Von Julian Ignatowitsch | 29.08.2016
    Die Schauspieler Olivia Coleman, Tom Hiddleston, Elizabeth Debicki und Hugh Laurie bei der Premiere der britisch-amerikanischen Miniserie "The Night Manager".
    Die Schauspieler Olivia Coleman, Tom Hiddleston, Elizabeth Debicki und Hugh Laurie bei der Premiere der britisch-amerikanischen Miniserie "The Night Manager" (imago / ZUMA Press)
    Roper: "Ich bin Dicky Roper, meine Jungs haben hier ein paar Zimmer gebucht, eine ganze Menge genau genommen."
    Pine: "Wie schön Sie begrüßen zu dürfen, mein Name ist Pine, ich bin der Nachtmanager."
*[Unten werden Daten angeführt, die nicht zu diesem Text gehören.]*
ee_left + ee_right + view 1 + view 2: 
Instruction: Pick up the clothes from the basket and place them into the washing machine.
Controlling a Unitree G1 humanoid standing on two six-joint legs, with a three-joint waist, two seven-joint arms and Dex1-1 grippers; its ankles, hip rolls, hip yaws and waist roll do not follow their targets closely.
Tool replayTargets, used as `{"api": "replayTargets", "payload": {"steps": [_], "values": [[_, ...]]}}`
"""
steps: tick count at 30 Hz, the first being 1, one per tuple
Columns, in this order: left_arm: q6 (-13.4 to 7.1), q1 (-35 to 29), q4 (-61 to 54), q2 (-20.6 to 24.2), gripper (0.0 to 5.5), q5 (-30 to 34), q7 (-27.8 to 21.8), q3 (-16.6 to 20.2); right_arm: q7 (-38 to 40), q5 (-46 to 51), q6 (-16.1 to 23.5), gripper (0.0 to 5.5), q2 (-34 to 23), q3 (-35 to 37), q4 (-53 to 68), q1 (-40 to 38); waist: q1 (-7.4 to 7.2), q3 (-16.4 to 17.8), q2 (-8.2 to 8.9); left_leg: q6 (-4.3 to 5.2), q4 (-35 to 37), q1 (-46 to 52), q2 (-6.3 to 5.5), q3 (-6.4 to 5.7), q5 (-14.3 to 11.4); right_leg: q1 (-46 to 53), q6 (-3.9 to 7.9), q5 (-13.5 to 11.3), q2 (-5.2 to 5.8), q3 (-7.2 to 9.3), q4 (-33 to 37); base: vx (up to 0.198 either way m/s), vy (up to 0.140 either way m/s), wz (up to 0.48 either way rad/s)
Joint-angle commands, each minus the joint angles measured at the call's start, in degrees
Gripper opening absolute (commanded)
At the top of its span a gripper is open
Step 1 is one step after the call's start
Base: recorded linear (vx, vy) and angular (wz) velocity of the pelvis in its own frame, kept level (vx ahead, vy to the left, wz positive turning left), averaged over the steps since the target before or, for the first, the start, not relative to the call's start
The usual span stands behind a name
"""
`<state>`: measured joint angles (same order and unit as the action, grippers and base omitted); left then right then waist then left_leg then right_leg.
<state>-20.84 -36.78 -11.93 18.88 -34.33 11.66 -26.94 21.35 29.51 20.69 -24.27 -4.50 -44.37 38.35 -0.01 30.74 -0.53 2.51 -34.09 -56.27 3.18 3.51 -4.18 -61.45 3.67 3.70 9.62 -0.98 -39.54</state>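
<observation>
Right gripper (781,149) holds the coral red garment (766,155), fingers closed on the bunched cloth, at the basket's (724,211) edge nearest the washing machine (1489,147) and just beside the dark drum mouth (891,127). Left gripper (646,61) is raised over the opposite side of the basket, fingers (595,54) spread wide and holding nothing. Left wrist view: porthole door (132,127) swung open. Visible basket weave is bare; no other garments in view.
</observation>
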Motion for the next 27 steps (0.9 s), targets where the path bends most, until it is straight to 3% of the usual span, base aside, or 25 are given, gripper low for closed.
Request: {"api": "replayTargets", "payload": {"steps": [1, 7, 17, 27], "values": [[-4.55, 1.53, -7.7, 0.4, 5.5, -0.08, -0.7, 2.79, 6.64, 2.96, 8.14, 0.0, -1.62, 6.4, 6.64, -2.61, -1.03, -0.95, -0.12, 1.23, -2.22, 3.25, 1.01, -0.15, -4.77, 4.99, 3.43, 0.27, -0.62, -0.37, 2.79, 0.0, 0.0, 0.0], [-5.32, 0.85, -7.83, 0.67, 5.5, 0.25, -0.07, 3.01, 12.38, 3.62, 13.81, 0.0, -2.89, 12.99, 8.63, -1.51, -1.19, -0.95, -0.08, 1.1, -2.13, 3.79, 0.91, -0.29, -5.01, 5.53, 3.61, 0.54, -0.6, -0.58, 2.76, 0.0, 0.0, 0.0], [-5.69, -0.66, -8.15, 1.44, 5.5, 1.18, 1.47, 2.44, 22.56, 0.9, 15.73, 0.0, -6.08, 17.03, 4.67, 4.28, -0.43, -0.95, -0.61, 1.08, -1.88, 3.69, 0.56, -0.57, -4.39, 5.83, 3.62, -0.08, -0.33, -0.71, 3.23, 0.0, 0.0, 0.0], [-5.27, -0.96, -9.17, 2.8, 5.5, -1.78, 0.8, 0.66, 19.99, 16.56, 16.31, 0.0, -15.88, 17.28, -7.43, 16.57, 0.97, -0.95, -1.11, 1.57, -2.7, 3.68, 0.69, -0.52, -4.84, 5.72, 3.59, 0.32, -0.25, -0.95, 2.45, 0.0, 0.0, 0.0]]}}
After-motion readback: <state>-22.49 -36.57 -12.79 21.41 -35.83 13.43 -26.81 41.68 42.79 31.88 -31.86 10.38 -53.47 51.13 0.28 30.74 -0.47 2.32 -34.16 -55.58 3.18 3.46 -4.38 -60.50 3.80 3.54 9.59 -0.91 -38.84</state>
    Das erste Aufeinandertreffen zwischen Jonathan Pine und Richard Roper findet abseits der großen Geschäfte in einem kleinen Luxushotel in den Schweizer Alpen statt. Ein Deja-vu, für den Hotelangestellten. Schon vier Jahre zuvor hatte der Nachtmanager Pine von dem zwielichtigen Geschäftsmann Roper gehört. In Kairo, von einer geheimnisvollen Frau:
    Pine: "Hast du Roper je kennengelernt?"
    Frau: "Ich habe ihn auf Partys getroffen. Warum?"
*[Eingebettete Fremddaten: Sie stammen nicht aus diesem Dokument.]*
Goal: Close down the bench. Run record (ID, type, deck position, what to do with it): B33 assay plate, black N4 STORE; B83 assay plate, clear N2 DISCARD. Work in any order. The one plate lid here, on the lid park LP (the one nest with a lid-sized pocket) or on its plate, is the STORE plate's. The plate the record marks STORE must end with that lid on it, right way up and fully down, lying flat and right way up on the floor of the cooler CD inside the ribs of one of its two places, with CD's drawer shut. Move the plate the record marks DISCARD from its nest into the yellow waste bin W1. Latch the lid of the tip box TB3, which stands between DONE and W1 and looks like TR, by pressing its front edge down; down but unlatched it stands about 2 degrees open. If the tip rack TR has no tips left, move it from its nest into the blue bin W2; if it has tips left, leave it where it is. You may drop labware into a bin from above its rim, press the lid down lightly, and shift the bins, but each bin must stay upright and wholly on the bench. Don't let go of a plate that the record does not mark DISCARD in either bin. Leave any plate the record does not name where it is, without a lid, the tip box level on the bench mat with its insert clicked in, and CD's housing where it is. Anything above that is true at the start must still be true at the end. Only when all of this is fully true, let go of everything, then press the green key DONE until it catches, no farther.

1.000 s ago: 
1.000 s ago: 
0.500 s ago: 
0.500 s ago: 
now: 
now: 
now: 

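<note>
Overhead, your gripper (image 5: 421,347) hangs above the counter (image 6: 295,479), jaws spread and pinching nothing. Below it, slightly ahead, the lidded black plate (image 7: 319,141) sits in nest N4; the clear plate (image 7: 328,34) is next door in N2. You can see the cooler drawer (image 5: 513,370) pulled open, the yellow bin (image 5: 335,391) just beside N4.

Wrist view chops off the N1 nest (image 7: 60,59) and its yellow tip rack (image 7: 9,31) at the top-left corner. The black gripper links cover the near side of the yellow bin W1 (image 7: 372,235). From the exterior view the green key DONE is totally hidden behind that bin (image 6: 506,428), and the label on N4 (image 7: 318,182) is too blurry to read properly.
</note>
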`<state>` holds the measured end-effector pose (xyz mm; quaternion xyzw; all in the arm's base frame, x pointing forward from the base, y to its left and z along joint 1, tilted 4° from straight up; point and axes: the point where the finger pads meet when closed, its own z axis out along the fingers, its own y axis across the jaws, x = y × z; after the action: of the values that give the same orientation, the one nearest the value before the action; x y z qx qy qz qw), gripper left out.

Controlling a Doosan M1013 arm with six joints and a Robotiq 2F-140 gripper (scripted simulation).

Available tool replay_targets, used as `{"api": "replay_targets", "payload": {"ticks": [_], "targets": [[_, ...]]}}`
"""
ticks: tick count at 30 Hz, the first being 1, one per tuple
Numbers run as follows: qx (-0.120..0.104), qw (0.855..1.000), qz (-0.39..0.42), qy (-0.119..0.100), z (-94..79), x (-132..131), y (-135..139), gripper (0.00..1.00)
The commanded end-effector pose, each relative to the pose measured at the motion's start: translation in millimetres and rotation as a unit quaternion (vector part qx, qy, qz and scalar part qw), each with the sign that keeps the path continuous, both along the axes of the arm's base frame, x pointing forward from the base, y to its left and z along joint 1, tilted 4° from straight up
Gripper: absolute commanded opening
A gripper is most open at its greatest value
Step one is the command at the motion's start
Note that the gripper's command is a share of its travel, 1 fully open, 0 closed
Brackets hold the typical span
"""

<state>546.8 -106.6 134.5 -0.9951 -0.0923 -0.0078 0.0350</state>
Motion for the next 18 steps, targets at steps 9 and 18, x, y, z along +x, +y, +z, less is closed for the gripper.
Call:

    Pine: "Wie ist er so?"
    Frau: "Ziemlich charmant."
    Pine: "Du nennst ihn den schlimmsten Mann der Welt. Warum?"
    Frau: "Weil er Zerstörung verkauft, Schmerz und Tod – und er lacht dabei."
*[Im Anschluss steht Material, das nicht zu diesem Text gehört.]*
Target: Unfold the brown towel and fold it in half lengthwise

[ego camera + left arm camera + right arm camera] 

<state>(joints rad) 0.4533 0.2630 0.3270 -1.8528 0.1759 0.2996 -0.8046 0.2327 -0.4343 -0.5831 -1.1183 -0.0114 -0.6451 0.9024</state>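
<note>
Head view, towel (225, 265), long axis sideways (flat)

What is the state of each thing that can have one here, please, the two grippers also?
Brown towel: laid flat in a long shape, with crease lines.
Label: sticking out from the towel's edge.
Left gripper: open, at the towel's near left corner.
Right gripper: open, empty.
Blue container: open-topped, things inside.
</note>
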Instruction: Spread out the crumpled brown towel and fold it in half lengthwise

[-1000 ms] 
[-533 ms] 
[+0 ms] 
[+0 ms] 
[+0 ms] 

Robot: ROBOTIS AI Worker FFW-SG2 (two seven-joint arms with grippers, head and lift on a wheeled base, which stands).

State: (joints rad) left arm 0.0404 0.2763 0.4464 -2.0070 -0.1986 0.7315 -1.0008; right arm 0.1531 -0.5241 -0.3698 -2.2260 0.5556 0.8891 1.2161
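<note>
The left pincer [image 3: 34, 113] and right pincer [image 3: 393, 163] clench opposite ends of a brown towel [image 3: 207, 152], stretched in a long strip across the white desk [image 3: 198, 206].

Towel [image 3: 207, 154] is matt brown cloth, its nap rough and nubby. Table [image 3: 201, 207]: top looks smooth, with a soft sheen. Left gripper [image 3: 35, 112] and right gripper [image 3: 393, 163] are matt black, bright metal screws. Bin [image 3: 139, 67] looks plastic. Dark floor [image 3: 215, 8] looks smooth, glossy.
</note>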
    Eine Liebschaft, die tödlich endet und ein skrupelloser Mann, der mit Waffen handelt: Plötzlich ist nichts mehr, wie es war, im Leben des Nachtmanagers. Pine taucht unter und agiert fortan als V-Mann einer kleinen britischen Behörde, die den Kriminellen Roper schon seit Jahren vergeblich verfolgt:
    Ermittlerin Olivia Colman: "Ich will sie in seine Operationen einschleusen. Ich besorge ihnen eine Legende so dick wie ihr Arm. Sie werden da so tief drinstecken, dass sie sich fragen, ob sie da je wieder rauskommen. Ihr Leben wird an einem seidenen Faden hängen. Kein Teil von Ihnen wird ungenutzt bleiben, es wird keine Stunde vergehen in der sich nicht Todesangst haben. Aber sie werden den Kerl schnappen! Sie werden Richard Roper schnappen!"
    Politische und wirtschaftliche Intrigen
    Eine packende Spionagegeschichte inmitten des Arabischen Frühlings beginnt. Nur so viel sei verraten: Pine erwirbt sich schnell den Respekt des Bösewichts. Aber bleibt er integer? Bleibt er unentdeckt? Kann er die erforderlichen Beweise liefern und stärkt ihm der Geheimdienst weiterhin den Rücken?
    Es sind diese Fragen und Undurchsichtigkeiten, die die Serie über fast sechs Stunden tragen, lediglich in der Mitte kommt es zu ein paar Längen, die aber wenig stören.
    John le Carré, auf dessen Buchvorlage die BBC-Serie gründet, ist als ein Meister des Spionageromans bekannt, inklusive politischer und wirtschaftlicher Intrigen. Die Handlung in The Night Manager – vom Kalten Krieg in den Nahen Osten verlegt, was gut gelingt und Aktualität erzeugt – kommt wie aus dem Storytelling-Lehrbuch daher und bietet das volle Themenspektrum: Waffenhandel, korrupte Flüchtlingshilfe, Giftgasanschläge, millionenschwere Transaktionen, persönliche Rachepläne und lüsterne Liebesszenen.
    Aus dem Trailer – kurze Zitate:
    "Er führt uns vielleicht an der Nase herum."
    "Wir werden sie sofort abziehen."
    "Ohne mich haben sie nichts!"
    Überzeugende Besetzung
    Man denkt natürlich an James Bond und nicht nur der Vorspann kann mithalten. Blutrote Actionszenen, goldglänzender Glamour - viel aufwendiger kann eine TV-Serie kaum gemacht sein. Wenn manchmal etwas zu dick aufgetragen wird, oder die Handlung etwas vorhersehbar ist, dann muss man das wohl dem Genre und der fast schon zu stilsicheren Erzählweise zuschreiben. Ein wenig Skurrilität oder hintergründiger Humor hätten an der ein oder anderen Stelle gut getan. Aber danach fragt bei 007 ja auch keiner.
    Hauptdarsteller Tom Hiddleston, der mit seiner Rolle für einen Emmy nominiert war, muss sich als harter wie hübscher Ex-Nachtmanager vor keinem der Bond-Darsteller verstecken. Nicht weniger überzeugend spielt Hugh Laurie, den die meisten aus und als Dr. House kennen, hier als skrupelloser Bösewicht. Und die verführerische Elizabeth Debicki wäre auch für das Bond-Girl eine Idealbesetzung.
    Fazit: Das ZDF holt Hochglanz-Kino ins Abendprogramm und wagt sich dabei auch endlich an eine Serie mit internationalem Format. In Zukunft darf es dann auch gerne mal eine Produktion abseits des Mainstreams sein. Bis dahin jagen wir aber gerne Richard Roper nach!